# Sports Games



## Rane Longfox (Apr 26, 2005)

I was gonna ask this in the WoW thread, but I thought that would be taking it a little off topic

I really enjoy a good sports game meself, though I often get sneered at by by uber-geeky friends for saying so.
What sports games do you enjoy?


And Leto, I see you're playing Rugby 2005. Is it any good? I've been hesitating getting a rugby game until they've been out for several years, to get them time to get rid of any initial problems, but I've been thinking of getting this one. Is it just international rugby, or does it have club sides too?


----------



## Leto (Apr 26, 2005)

I've justed tested 2 rugby game (Rugby 2005 and Rugby Pro Manager), I'm not personnaly fond of sport games (or sport in general, except... rugby).
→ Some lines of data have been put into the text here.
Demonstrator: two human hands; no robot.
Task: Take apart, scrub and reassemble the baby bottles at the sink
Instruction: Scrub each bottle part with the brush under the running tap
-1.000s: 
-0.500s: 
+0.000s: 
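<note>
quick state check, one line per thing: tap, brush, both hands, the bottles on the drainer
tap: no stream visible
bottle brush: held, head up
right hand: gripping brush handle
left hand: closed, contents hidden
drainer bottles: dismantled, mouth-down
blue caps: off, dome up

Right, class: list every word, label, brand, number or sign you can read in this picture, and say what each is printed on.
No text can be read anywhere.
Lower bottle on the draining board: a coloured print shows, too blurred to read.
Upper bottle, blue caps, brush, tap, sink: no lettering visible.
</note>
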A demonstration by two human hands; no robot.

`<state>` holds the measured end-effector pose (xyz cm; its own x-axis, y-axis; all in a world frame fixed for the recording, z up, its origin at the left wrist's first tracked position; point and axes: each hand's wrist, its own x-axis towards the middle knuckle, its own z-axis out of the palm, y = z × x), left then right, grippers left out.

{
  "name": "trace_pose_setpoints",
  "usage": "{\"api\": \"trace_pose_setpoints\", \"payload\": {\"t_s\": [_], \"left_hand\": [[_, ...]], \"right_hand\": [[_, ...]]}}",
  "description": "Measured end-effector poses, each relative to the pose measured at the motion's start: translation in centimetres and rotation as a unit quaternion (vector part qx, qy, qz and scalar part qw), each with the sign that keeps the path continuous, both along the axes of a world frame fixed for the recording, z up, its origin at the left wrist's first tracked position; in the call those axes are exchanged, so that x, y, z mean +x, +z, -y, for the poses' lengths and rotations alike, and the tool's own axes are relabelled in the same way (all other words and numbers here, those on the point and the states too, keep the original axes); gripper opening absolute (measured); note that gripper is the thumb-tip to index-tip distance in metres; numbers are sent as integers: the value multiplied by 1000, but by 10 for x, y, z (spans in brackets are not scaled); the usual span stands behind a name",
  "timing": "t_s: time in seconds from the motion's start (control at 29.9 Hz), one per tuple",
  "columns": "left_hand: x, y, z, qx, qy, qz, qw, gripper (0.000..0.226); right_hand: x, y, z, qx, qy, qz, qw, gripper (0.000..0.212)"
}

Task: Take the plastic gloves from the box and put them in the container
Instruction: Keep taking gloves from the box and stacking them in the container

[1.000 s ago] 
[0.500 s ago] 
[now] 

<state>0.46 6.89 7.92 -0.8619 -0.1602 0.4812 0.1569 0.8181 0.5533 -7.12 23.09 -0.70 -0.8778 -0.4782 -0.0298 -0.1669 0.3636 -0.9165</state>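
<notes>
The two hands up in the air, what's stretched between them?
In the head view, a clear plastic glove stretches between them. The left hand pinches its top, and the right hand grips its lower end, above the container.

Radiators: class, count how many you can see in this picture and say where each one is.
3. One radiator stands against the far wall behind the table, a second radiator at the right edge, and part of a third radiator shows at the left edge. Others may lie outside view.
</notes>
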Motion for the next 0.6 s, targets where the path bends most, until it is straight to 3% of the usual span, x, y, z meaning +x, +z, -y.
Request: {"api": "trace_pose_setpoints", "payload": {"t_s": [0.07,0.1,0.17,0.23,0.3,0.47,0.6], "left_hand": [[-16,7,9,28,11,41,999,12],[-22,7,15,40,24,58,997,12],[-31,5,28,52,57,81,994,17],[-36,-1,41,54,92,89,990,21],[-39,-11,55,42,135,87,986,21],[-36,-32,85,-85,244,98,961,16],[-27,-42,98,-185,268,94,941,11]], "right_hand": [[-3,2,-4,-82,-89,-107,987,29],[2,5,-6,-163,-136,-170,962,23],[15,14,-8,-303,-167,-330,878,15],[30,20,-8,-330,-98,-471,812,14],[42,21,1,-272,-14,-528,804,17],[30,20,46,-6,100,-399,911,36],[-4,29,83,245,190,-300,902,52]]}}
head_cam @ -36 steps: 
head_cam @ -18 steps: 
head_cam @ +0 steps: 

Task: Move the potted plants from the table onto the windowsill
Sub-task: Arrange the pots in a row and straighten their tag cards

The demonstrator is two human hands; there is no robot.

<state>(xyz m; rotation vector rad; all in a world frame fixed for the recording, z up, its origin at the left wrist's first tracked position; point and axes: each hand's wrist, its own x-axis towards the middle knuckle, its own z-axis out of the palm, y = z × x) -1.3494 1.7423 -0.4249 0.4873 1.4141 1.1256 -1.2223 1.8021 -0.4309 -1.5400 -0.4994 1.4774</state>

But you take money where you can...

Frankly, Rugby 2005 is FIFA 2005 but with a different sport. And in the french version, some localization error which got on my nerves (especially teams and tournaments name gone wrong). It's mostly international but you can access to  Super 12 and European Domestic Leagues (bot in tournament mode though).


----------



## Neon (Apr 27, 2005)

As far as console games, I normally stick to football (Madden' 05 or NCAA '05) or golf (Tiger Woods '05).


----------



## Rane Longfox (Apr 27, 2005)

Neon said:
			
		

> I normally stick to football (Madden' 05 or NCAA '05)


Thats not football, thats rugby for wimps


----------



## Neon (Apr 28, 2005)

Haha yea whatever!  I've tried to watch rugby and just don't find it nearly as appealing.  I'm sure that a lot of it's being exposed to football for so many years before seeing rugby.


----------



## Leto (Apr 28, 2005)

As I said before, you don't use hands to move the ball in football, hence the name. 
Why people weren't able to come with an original name for something only done in ONE country and derivated from rugby, and stole a name used for one of the most popular game on the rest of the planet (although I'm personnally not fond of) ? 

Cal, for rugby game, Rugby professional manager is the best from my selection.


----------



## Rane Longfox (Apr 28, 2005)

Cheers Leto, I'll take a look at it


----------



## McMurphy (Apr 29, 2005)

Leto said:
			
		

> As I said before, you don't use hands to move the ball in football, hence the name.
> Why people weren't able to come with an original name for something only done in ONE country and derivated from rugby, and stole a name used for one of the most popular game on the rest of the planet (although I'm personnally not fond of) ?
> 
> Cal, for rugby game, Rugby professional manager is the best from my selection.


 

Yet we all know what the Superbowl refers to.


----------



## Leto (Apr 29, 2005)

the what ?


----------



## McMurphy (Apr 30, 2005)

*Desperation, the Half Time Show*



			
				Leto said:
			
		

> the what ?


 
uh-huh. 

Pretending that you don't know doesn't help.


----------



## Leto (May 1, 2005)

*Re: Desperation, the Half Time Show*

Believe it or not, I'm really not into collective sport, so I real have no idea.
I swear.


----------